Coronavirus to cut cinema revenues by 50% in 2020: insider
Published: Mar 18, 2020 10:03 PM

Visitors watch a movie at a dome theatre in a planetarium in Lhasa, southwest China's Tibet Autonomous Region, Dec. 14, 2019. (Xinhua/Li Xin)

Cinemas in China are seeing signs of reopening after being closed for almost two months amid the COVID-19 outbreak, but a limited film supply and the public's reluctance to attend movies before the virus vanishes might still halve the full-year revenue for the domestic box office.

Seen as cheering news for industry players, several cinemas in Northwest China's Xinjiang Uygur Autonomous Region resume operation earlier this week. Xinjiang has not seen new confirmed cases for 29 days.

An employee surnamed Wang in Renmin Cinema in Urumqi, capital of Xinjiang, told the Global Times on Wednesday that the cinema reopened on Monday, but only a few customers came.

"We have had no more than 10 customers so far," Wang said, and while the weekend might be busier, the number of audience is expected not to surpass 100.

Disinfection is required after each showing, customers need to book tickets and select seats online, and viewers must sit one or two seats separately for safety reasons, Wang said.

According to, an online film ticket selling platform in China, five cinemas have reopened in Urumqi. More cinemas in East China's Fujian Province and Northwest China's Qinghai Province are opening, too.

In late February, the China Film Distribution and Exhibition Organization published a letter to all employees in the film industry, offering some advice on work resumption at cinemas - a sign for many that cinemas would reopen soon.

However, most cinemas across the country, especially those in the first-tier cities, are still reluctant to restart. 

Xue Ting, an employee of Emperor Motion Pictures based in Beijing, told the Global Times on Wednesday that the company hasn't received any notice to reopen cinemas since the capital city has many imported COVID-19 infected cases in recent days.

The industry was hit hard by the outbreak. According to an industry report, Chinese cinemas lost 11.5 billion yuan ($1.6 billion) in box office revenue in January and February.

"Although a recovery is under way as the virus abates, a shortage of film supply and rising imported cases will keep people away from busy places like cinemas," Wang Dong, a Beijing-based independent industry analyst, told the Global Times on Wednesday.

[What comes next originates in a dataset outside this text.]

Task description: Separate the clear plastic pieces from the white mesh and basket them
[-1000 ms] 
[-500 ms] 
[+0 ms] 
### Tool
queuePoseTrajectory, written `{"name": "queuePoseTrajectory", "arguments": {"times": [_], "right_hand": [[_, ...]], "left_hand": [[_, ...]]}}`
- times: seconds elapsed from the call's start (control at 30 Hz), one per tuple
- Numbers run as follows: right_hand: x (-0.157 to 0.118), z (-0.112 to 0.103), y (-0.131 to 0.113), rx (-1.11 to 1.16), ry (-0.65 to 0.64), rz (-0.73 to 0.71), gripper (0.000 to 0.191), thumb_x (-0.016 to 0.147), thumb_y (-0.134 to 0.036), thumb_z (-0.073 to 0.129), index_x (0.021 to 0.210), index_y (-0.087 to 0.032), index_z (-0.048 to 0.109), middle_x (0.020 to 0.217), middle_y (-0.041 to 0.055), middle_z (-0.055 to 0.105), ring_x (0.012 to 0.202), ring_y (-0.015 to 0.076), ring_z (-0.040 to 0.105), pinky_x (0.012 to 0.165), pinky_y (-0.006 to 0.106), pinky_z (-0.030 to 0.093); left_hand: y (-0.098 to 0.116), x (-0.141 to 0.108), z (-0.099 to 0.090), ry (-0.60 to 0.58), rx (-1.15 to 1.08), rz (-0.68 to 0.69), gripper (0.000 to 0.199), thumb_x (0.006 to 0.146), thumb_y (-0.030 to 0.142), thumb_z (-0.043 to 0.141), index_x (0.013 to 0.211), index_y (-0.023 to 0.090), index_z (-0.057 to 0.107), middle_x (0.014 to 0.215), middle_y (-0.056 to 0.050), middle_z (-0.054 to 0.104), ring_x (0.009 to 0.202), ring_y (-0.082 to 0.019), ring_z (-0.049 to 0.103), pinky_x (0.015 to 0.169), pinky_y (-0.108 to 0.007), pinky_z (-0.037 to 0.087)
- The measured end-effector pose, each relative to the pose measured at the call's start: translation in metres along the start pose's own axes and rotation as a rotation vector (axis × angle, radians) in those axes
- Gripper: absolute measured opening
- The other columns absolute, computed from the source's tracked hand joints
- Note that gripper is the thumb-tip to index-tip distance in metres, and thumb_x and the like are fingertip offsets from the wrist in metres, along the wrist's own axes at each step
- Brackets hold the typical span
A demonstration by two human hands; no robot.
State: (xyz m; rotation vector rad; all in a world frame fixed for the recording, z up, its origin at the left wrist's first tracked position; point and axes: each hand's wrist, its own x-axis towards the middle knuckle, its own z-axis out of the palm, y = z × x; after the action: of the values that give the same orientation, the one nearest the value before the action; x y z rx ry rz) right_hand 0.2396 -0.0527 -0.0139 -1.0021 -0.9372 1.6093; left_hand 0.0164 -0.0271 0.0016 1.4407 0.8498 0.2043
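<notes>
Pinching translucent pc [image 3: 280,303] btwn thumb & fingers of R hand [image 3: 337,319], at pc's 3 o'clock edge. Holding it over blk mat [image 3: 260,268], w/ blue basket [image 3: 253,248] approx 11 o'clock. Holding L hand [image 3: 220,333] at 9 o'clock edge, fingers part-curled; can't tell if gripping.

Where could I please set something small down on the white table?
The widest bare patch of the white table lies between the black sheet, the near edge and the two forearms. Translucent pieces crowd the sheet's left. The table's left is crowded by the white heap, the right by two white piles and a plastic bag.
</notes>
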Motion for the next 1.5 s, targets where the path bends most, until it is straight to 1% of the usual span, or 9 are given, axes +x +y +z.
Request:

Wang forecast a rebound would come around June, but the full-year revenue might fall 50 percent year-on-year. Last year, the national box office was 64.266 billion yuan, up 5.4 percent compared with the previous year.

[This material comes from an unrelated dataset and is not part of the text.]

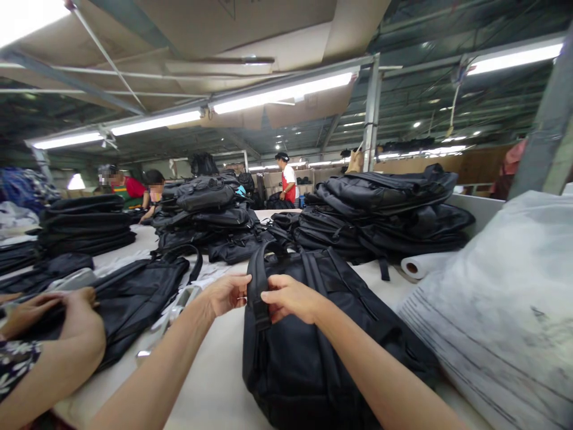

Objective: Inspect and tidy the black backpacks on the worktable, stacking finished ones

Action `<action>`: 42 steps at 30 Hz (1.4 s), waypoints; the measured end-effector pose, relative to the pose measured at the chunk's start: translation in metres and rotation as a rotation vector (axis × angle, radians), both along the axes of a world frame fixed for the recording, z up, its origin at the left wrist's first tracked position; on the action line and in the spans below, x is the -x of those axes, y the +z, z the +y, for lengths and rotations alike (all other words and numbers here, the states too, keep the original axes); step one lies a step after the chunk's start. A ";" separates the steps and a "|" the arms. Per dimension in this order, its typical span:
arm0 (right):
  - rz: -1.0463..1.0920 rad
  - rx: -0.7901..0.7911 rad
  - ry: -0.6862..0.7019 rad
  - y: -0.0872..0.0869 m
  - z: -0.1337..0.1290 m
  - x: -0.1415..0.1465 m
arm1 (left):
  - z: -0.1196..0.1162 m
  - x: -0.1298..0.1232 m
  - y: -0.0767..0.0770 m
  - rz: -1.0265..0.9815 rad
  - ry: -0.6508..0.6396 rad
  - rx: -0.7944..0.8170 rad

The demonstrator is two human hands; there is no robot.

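Note:
A black backpack [295, 358] lies on the pale table [201, 382] right in front of me. One of its straps [256, 272] stands up along the bag's left side, between my two hands. My left hand [227, 294] pinches the strap's left edge with bent fingers. From the other side, my right hand [290, 297] grips the same strap, its thumb pressed on the strap's face. The undersides of both hands' fingers are partly hidden. A second strap [316, 272] runs along the bag's middle, untouched.
Black bags are piled behind, left [201, 215] and right [385, 209]. A large translucent plastic sack [505, 310] bulges at the right, by a white roll [416, 267]. Close at left, a co-worker's hands [49, 307] handle another black bag [138, 298]. Other people stand farther back.

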State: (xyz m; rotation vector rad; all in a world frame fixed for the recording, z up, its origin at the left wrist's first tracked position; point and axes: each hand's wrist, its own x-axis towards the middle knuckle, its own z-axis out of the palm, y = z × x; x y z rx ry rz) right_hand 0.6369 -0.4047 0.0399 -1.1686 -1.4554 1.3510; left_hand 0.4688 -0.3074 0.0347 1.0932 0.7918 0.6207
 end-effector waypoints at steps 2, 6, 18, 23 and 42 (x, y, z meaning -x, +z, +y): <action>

Also, industry analysts cautioned there might be a lack of Hollywood movies in the market, as the film industry in the US is also under the shadow of the pandemic. Major releases have been delayed and movie theaters are closed in an effort to curb the virus.

The pandemic is likely to cut US box office revenue more than 12 percent from 2019, according to the Los Angeles Times, which cited an analyst from Wedbush Securities.

"As the situation abates in China while worsening in the US, some films that don't get released in the US might turn to China for their debuts," a US-based industry insider told the Global Times on Wednesday.

Analysts estimate the virus has already cost the global box office as much as $5 billion, mainly due to closures in China, which is the world's second-biggest film market just behind the US, and losses will worsen as the disease spreads.